Stone Blind
- Author: Natalie Haynes
- Audio read by: Natalie Haynes
- Language: English
- Genre: Fantasy, Greek mythology, historical fiction
- Publisher: Pan Macmillan (UK), HarperCollins (US)
- Publication date: September 15, 2022
- Media type: Print (hardcover and paperback), ebook, audiobook

= Stone Blind =

2023 novel by Natalie Haynes

Stone Blind is a novel retelling the Greek myth of the gorgon Medusa. It was written by Natalie Haynes, a British classicist and writer. The book was longlisted for the Women's Prize for Fiction and nominated for best fiction book at the British Book Awards.

== Plot ==
The story follows the life of Medusa, from her birth until the aftermath of her beheading by the demigod Perseus.

== Structure and style ==
The narrative is told through multiple point-of-view characters including the main character Medusa (both before and after her head is severed), an olive tree, and a crow. Several stories, including those of Medusa and Perseus' separate upbringings, the conflict between the Olympian gods and the Giants, and the pained relationship between Hera and her son Hephaestus, are told simultaneously, through a non-linear structure.

The novel uses familiar dynamics and frustrations to modernize the retelling, while placing it firmly in the mythological past. It has been described as a dark-comic retelling.

== Themes ==
The book deals with themes of violence and patriarchy as exemplified by the gods. This is personified by the violent actions of Zeus and Poseidon, as well as the cruel machinations of Hera and Athena, towards mortals and monsters alike.

== Development ==
Haynes was inspired to write Stone Blind after including a chapter about Medusa in her non-fiction book Pandora's Jar. In an interview, she said "usually, that would be enough—I would feel like I'd covered a character pretty thoroughly in a 9000-word essay examining their myth in ancient sources and then across time, right into modern ones. But I was still so mad about everything that happened to her when I finished that chapter. I couldn't get past it, how unfair it was at every stage. And if you're still angry after 9000 words, I figure you owe that character a novel". In another interview, she said the novel is "an attempt to retell the story of a woman who was viciously abused and assaulted and to see her neither as a monster, nor as a victim but as a person".

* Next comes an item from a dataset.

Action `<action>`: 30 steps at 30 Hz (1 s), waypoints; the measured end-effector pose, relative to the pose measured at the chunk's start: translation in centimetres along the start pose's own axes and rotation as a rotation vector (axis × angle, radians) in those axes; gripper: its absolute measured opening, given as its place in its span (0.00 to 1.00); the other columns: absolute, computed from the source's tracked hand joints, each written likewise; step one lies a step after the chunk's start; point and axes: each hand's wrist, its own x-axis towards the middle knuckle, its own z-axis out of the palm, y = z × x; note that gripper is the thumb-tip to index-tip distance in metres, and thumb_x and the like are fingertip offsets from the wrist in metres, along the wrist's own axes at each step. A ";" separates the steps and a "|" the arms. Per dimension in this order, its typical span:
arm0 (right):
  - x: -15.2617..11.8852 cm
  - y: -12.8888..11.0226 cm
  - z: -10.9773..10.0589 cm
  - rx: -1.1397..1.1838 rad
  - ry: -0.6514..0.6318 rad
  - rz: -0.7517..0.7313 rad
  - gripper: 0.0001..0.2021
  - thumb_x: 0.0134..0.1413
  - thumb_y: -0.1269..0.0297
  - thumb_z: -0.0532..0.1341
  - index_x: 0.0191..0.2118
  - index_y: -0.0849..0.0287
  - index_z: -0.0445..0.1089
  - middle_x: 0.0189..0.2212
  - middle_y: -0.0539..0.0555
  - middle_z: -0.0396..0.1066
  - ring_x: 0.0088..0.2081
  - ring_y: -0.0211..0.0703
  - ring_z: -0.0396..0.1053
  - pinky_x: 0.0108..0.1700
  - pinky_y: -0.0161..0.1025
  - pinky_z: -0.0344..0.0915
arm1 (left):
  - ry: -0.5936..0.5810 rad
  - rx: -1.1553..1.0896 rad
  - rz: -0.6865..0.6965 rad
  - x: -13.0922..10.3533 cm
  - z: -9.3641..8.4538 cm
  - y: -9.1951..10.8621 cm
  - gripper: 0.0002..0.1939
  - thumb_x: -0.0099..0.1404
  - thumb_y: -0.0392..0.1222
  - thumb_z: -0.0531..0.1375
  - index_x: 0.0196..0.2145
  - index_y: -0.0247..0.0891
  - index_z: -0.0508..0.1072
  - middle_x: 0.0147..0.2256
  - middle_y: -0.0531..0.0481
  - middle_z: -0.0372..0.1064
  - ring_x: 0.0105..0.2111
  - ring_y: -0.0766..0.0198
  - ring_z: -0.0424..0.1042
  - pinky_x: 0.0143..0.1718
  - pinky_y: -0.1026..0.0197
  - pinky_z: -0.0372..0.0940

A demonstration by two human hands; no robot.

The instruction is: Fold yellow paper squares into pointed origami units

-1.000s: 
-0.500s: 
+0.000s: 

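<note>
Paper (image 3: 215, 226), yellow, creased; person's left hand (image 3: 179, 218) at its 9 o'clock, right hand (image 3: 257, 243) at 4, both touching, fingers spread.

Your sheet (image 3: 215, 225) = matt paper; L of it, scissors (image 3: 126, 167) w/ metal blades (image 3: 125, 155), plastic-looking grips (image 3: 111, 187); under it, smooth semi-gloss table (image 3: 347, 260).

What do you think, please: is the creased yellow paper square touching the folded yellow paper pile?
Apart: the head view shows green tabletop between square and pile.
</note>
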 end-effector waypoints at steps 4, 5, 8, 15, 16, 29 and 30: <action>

Haynes, who has written several other retellings of myths and hosted a radio show about classics, said of her work, "[t]he great delight of Greek myth is that there's so much of it, and it's so detailed and so human-centric but the women's stories have not really been told. So they are right there! And if, like me, you spend your entire life basically swimming around in Greek myth, there's just not a shortage of these stories, I could do them forever. That sounds like a threat, I realise...".

== Reception ==
Reviews for Stone Blind were generally positive, with reviewers praising the writing style and the feminist recentering of Medusa's story. Publishers Weekly said "[f]ans of feminist retellings will love this". In The Guardian, Alex Preston praised Haynes' work overall, writing "[h]ere, as elsewhere, Haynes is brilliant on the brutality of male violence" and that "Stone Blind acts as a brilliant and compellingly readable corrective". The Paideia Institute wrote, "[t]he swapping of narrative viewpoints and lack of linear plot can be jarring at first, but Haynes' sense of humor does a lot to smooth over lag in the narrative and refocus the reader". In The New York Times, Linda Rosenfield said "I admit that fantasy fiction has never been my preferred genre. Yet by the time I finished this otherworldly cri de coeur, I felt both wiser for it and glad that it had been written". For Paste, Lacy Baugher Milas wrote "'[w]ho decides what is a monster?' one of the Gorgon sisters asks. 'I don't know,' said Medusa. 'Men, I suppose.' It is Haynes who finally asks us why, in this particular case especially, we've chosen to believe them".